Boller and Brown followed Frame from a distance, though without lights or sirens so as not to escalate the situation with the unrestrained children in the car.
Biggs, meanwhile, left the north entrance of the subdivision to intercept Frame if she fled north on U.S. 231.
Still following from a distance, Boller saw Frame’s Blazer travel over the railroad tracks on Burma Road and become airborne. In slamming to the ground, the vehicle apparently became disabled, so Frame pulled onto Grant Street and turned off her lights.
App, having cleared the blood from his eyes, met Boller and the other deputies at the scene, where Frame had at this point barricaded herself and the children inside the vehicle.
The officers observed that one of the kids had been thrown from the back seat into the rear hatch area when the vehicle jumped the tracks.
A rear door eventually became unlocked and Brown was able to open it.
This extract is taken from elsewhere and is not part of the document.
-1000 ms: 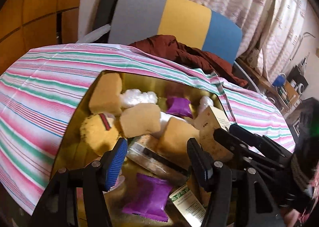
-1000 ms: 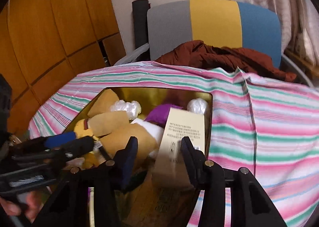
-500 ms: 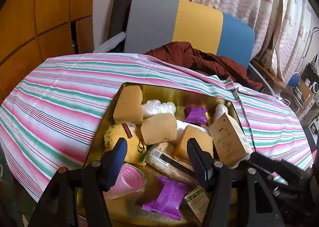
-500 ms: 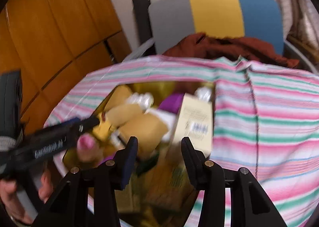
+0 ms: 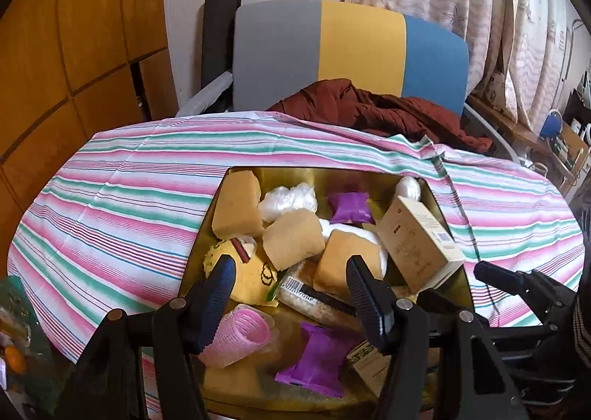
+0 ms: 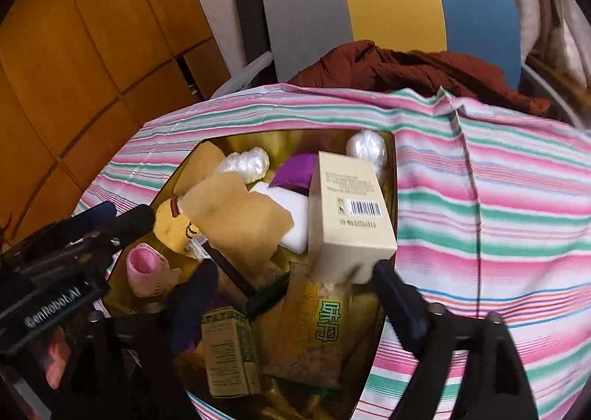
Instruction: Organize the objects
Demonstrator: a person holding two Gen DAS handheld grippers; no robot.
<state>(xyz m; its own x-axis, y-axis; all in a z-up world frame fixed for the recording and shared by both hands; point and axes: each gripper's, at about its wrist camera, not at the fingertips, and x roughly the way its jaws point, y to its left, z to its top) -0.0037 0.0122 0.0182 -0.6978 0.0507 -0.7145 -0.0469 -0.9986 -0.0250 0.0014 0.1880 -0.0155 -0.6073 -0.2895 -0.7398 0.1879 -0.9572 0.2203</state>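
Both grippers spread, empty: left (image 5: 290, 294) over curler (image 5: 236, 335) at 6 of gold tray (image 5: 332, 174), right (image 6: 295, 294) below beige box (image 6: 347, 213), box at tray's 3 edge

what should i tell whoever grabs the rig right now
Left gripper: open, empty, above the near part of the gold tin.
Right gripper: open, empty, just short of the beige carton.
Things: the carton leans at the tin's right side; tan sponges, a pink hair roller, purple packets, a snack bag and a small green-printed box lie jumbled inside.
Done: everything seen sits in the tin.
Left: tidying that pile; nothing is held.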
Frame then tried to hit the officers with a car seat as the dog also tried to attack them.
App was finally able to remove her from the vehicle, though the animal followed them out “like a fur missile,” in the words of Marshal Steve Hibler, and resumed its attack on App.
The animal was tased four more times in its repeated attempts to attack the officers and Frame was eventually also tased again and taken into custody.
With the mother in custody and the children waiting to be seen by Operation Life, App inventoried the vehicle, finding marijuana and multiple pieces of drug paraphernalia.
Frame reportedly continued her hostile behavior after she was taken to Putnam County Hospital, but a blood draw was eventually conducted under order of a warrant.
The Department of Child Services questioned the children and John Frame. DCS learned from one child that John had been on top of Alyssa hitting her and saying he was “going to kill her.”
Questioned about this, John reportedly said he may have used those words. He was place under arrest and booked in the Putnam County Jail 8:59 a.m.
The Putnam County Prosecutor’s Office filed a Level 6 felony charge of domestic battery in the presence of a child less than 16 years of age.
After her release from the hospital, Alyssa was also arrested and booked in the jail at 10:10 a.m.
Her charges include resisting law enforcement by means of a vehicle, battery against a public safety official, domestic battery in the presence of a child less than 16 years of age and neglect of a dependent, all Level 6 felonies.
Alyssa was additionally charged with Class A misdemeanor resisting law enforcement, Class A misdemeanor driving while intoxicated endangering a person, Class B misdemeanor possession of marijuana and Class C misdemeanor possession of paraphernalia.
With Alyssa and the children all released from the hospital Tuesday morning, the person with the most lingering medical issue from the incident may be App.
The dog that bit him, which remained on the loose as of Wednesday evening, had reportedly not been to the veterinarian in four years.
In light of this, Hibler said his officer is being treated with antibiotics, a tetanus shot and eye drops.
Both Alyssa and John Frame were scheduled for initial hearings before Putnam Circuit Court Judge Matt Headley on Friday.